Bu konuda rahmeti Alparslan Türkeş’in şu sözünü çok iyi irdelememiz gerekir:
"Dünyanın neresinde bir Türk varsa, bizim tabii sınırlarımız oradan başlar. Bunlarla ilgilenip onlara sahip çıkarken, Türkiye’yi de tehlikeye atmamalıyız.
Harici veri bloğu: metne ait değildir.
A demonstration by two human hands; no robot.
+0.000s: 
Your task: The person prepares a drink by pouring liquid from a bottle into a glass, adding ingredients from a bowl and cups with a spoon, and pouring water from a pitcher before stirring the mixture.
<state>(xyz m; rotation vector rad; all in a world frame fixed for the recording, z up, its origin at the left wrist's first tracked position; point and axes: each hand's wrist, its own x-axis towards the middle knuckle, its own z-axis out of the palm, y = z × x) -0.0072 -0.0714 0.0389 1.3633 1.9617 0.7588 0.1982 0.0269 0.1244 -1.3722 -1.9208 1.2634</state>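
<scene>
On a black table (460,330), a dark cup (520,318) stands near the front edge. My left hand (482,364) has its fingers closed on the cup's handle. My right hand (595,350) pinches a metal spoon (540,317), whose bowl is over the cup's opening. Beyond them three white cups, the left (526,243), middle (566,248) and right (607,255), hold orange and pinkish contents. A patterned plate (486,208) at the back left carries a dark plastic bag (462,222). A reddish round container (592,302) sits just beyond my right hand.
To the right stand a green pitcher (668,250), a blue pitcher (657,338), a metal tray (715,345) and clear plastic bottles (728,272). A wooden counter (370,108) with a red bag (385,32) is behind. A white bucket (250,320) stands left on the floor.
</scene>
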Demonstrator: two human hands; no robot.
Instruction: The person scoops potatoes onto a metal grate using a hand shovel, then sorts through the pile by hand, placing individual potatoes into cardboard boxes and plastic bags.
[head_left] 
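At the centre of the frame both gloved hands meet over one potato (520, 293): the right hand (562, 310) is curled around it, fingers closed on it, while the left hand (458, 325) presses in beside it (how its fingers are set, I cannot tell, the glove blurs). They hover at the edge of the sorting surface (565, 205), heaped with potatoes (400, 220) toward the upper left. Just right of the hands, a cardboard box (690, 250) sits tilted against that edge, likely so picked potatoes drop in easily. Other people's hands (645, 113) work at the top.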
Her şeyi BM çerçevesi içinde kalarak yürütmeliyiz."
Merhum Türkeş'in bu sözünü dikkate almakta yarar var!
Bugün için dünyanın her yerinde az ya da çok sayıda Türk var.
Son günlerde, Osmanlı İmparatorluğu dönemindeki sınırlara öykünmeye başlayanlarımız gittikçe çoğalıyor!
Türkiye’nin sorumluluğu Edirne ve Kars arası değildir diyerek, Balkanlara, Kafkaslara ve Ortadoğu’ya yönelirken, öncelikle ülkemizin ve ülke insanımızın çıkarlarını düşünmemiz gerekir.
Bir Kıbrıs harekatının kırk dört yıldır Türkiye’ye nelere mal olduğunu düşünmemizde yarar var.
Bugün için Kıbrıs’taki soydaşlarımız bile bize tavır almaya başladıysa, bu tür ilişkileri, duygusallıktan uzak belli bir gerçekçilik içinde ele almalıyız!
Çok daha çarpıcı olansa, sosyal medyada Türkiye, Azerbaycan, Kırgızistan ve Moğalistan’ın katılımıyla Turan Ordusu kurulduğundan söz edilerek, süper güç olduğumuz havalarına girenler var.
Halbuki Rusya’nın liderliğindeki Bağımsız Devletler Topluluğunun bugünkü üyelerinin Azerbaycan, Beyaz Rusya, Ermenistan, Kazakistan, Kırgızistan, Moldovya, Özbekistan, Tacikistan ve Türkmenistan’dan oluştuğu acı gerçeğini görmek gerekir!